Reproduce exactly, from the data that follows, the line with "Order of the", the line with "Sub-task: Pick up", and every line that lies between them.

..............................

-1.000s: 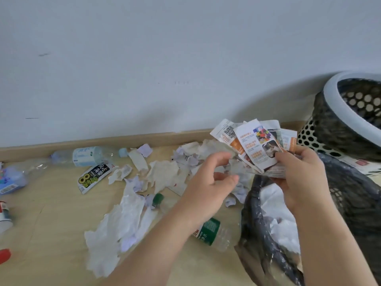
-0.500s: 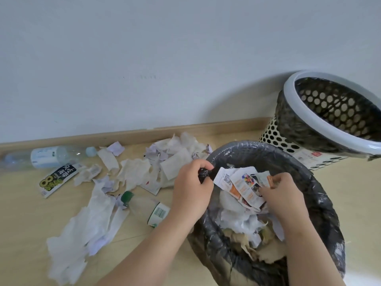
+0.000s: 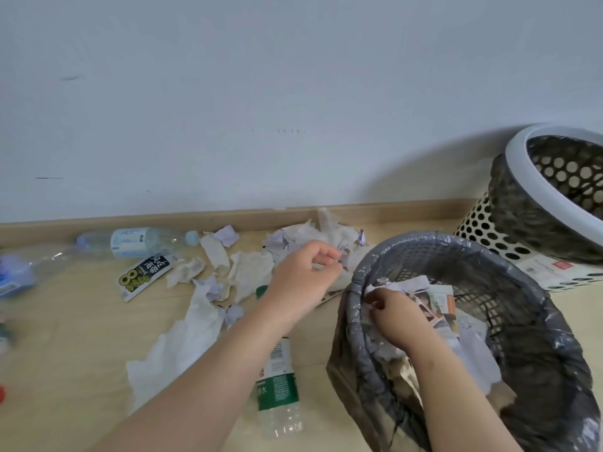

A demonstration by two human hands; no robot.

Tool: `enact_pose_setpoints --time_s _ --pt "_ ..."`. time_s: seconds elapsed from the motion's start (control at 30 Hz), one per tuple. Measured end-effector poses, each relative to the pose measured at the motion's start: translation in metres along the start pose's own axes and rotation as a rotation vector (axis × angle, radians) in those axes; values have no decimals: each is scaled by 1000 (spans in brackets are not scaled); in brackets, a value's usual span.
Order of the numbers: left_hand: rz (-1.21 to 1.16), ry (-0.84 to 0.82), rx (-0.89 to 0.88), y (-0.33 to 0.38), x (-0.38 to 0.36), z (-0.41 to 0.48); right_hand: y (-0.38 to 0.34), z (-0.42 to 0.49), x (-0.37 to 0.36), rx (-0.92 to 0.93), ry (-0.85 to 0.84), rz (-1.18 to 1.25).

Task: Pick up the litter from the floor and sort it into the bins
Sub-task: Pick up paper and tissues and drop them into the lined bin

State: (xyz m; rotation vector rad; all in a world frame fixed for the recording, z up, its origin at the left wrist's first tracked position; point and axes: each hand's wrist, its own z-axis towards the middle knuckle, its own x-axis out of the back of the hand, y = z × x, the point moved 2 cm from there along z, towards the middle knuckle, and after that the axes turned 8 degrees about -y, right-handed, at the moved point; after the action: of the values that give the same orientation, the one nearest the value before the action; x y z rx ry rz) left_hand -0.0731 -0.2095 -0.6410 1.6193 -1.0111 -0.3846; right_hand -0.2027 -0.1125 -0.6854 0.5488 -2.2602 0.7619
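My right hand (image 3: pixel 396 316) is down inside the grey mesh bin (image 3: pixel 424 243) lined with a dark bag, its fingers curled on the torn printed leaflet pieces (image 3: pixel 435 300) on top of the paper in there. Just left of the bin's rim, my left hand (image 3: pixel 301 277) hovers with loosely curled fingers over a heap of white and lilac paper scraps (image 3: pixel 306 234) on the floor, with nothing visible in its grip. A plastic bottle with a green label (image 3: pixel 277 388) lies partly under my left forearm.
A white perforated bin (image 3: pixel 522 177) with a dark liner stands tilted at the right by the wall. On the wooden floor lie a long white tissue (image 3: pixel 182 347), a black-and-yellow wrapper (image 3: pixel 143 272), a clear bottle with a blue cap (image 3: pixel 140 243) and a blurred blue bottle (image 3: pixel 16 275).
My right hand lowered the leaflet pieces from above into the grey bin. My left hand let go of the bin's rim and moved left over the scraps.
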Motion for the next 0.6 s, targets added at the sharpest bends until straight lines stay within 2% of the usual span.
enact_pose_setpoints --time_s 0.1,0.37,0.47,0.53,0.6 --pt "16 7 33 -11 13 0 -6 -4 13 5 82 7" --pt "20 77 84 -27 58 -2 -71 -43 52 160 596 190" --pt "39 98 97 -37 79 -6 -114 -42 39 365 527 252" --pt "47 114 124 -49 93 -11 -142 -30 15 440 361 207" --pt "62 121 163 -66 102 -19 -155 -9 -19 419 179 123"
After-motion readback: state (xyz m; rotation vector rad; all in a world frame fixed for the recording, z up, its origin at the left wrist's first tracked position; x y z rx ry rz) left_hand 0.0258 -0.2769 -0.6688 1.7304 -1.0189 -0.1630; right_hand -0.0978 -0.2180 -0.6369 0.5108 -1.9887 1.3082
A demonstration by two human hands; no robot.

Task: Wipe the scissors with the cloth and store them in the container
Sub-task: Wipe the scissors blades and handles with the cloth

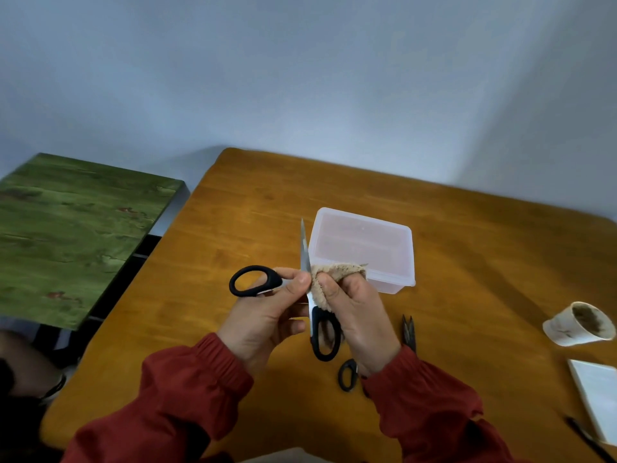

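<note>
Black-handled scissors (pixel 304 252) are held opened wide above the wooden table (pixel 233 212), one blade pointing up and one handle loop sticking out to the left. My left hand (pixel 267 315) grips them near the pivot. My right hand (pixel 354 312) pinches a beige cloth (pixel 337 272) against the upright blade. The clear plastic container (pixel 362 245) stands just behind the hands, with its lid on.
A second pair of black scissors (pixel 347 374) and small black snips (pixel 409 330) lie on the table by my right wrist. At the right are a tipped white cup (pixel 581 324), a white flat object (pixel 597 392) and a black pen (pixel 587 439). A green table (pixel 66 228) stands left.
</note>
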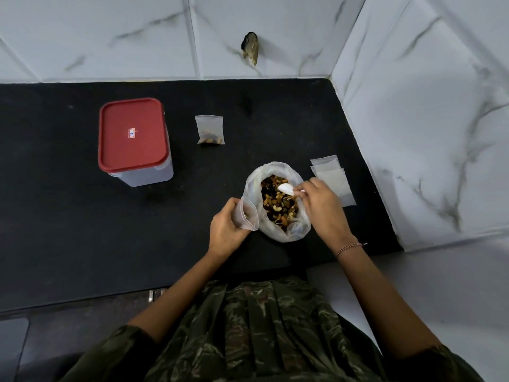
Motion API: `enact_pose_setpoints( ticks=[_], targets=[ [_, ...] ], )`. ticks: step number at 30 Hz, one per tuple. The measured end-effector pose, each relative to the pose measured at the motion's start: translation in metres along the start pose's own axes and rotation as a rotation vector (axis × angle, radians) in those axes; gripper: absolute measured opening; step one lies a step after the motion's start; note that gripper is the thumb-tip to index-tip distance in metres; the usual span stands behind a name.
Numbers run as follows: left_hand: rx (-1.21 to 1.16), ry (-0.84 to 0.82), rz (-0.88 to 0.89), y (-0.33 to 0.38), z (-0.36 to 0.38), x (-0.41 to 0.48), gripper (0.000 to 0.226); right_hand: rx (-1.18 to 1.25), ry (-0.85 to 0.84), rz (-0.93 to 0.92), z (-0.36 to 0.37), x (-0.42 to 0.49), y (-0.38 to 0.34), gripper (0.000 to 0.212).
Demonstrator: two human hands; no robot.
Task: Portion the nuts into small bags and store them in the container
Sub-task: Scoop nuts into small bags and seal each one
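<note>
Mixed nuts (278, 206) fill an open clear plastic sack (271, 169) standing near the front edge of the black counter (82, 230). I see only the top layer; how deep the sack is filled I cannot tell. A white spoon (286, 188) lies with its bowl over the far side of the nuts. Its handle is almost wholly hidden under the right hand (322, 208), whose curled fingertips pinch it at the sack's right rim. Just left of the sack, and touching it, the left hand (225, 227) grips a small zip bag (249, 216) with curled fingers, mouth open toward the sack. The bag's lower part is covered by the palm, and I can barely make out a few dark pieces inside. Behind the right hand lies a stack of empty small bags (333, 179), partly overlapped and partly hidden by that hand. Farther back sits one small bag (210, 130) with nuts at its bottom. At far left, well apart, stands the container (143, 177), its red lid (133, 133) on and its contents unseen.
</note>
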State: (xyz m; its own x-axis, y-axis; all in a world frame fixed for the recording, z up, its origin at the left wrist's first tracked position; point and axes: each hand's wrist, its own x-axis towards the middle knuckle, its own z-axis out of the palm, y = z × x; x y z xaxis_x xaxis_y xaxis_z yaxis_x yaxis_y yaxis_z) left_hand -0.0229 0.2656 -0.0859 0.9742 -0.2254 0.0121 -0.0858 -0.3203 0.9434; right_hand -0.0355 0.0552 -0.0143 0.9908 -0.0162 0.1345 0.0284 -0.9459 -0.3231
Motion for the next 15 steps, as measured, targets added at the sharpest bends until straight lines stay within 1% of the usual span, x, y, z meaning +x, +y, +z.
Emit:
enact_pose_setpoints(
  ticks=[3,9,15],
  targets=[
    [0.018,-0.002,-0.008,-0.001,0.001,0.000,0.037,-0.025,-0.053,0.067,0.003,0.007,0.010,0.023],
    [0.053,-0.006,-0.008,-0.004,0.004,0.001,0.043,-0.057,-0.093,0.087,0.016,0.016,0.005,0.023],
    [0.104,-0.001,-0.012,-0.008,0.007,0.002,0.045,0.035,-0.136,0.169,0.021,0.022,-0.002,0.020]
  ],
)
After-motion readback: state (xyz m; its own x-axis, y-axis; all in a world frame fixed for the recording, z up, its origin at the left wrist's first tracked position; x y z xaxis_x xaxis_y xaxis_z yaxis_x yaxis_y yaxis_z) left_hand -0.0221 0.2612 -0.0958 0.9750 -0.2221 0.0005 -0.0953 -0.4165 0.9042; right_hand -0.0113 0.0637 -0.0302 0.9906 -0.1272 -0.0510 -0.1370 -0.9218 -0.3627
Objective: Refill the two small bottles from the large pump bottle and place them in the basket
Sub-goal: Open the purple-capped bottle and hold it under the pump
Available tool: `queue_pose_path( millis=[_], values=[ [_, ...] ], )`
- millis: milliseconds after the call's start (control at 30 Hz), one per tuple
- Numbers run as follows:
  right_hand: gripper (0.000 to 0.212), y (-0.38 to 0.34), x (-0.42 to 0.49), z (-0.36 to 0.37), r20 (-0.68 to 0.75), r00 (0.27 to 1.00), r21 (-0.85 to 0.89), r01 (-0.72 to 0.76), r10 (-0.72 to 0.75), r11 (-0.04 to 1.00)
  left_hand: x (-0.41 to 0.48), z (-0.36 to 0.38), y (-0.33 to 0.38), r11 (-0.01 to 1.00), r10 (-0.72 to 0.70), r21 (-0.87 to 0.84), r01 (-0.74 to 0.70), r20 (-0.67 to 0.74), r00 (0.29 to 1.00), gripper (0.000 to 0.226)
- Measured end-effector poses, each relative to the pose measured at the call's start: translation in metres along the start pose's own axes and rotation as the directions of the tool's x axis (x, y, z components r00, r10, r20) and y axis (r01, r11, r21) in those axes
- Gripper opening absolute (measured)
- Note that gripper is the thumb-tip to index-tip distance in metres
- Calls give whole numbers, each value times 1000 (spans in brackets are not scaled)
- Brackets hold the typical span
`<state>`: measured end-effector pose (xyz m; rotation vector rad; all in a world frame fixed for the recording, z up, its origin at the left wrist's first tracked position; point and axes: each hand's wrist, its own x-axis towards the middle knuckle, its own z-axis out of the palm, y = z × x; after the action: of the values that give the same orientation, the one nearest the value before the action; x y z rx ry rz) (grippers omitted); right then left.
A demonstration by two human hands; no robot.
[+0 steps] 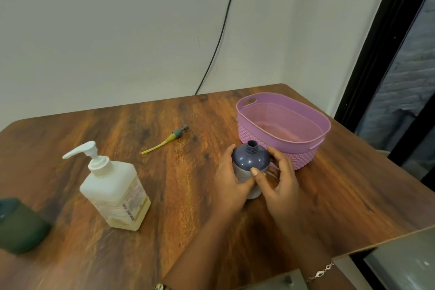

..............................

=== Output below ===
Order of the numbers: left_hand: rz (-1.21 to 1.16), ry (-0.84 to 0.82), rx (-0.89 to 0.88), y (-0.33 to 0.38), x (-0.38 to 0.36), z (-0.41 to 0.48); right_hand: y (-0.38 to 0.34), z (-0.42 to 0.49), x (-0.37 to 0.36), rx (-0.92 to 0.93), ry (-0.85 to 0.84), rz (-1.18 to 1.25).

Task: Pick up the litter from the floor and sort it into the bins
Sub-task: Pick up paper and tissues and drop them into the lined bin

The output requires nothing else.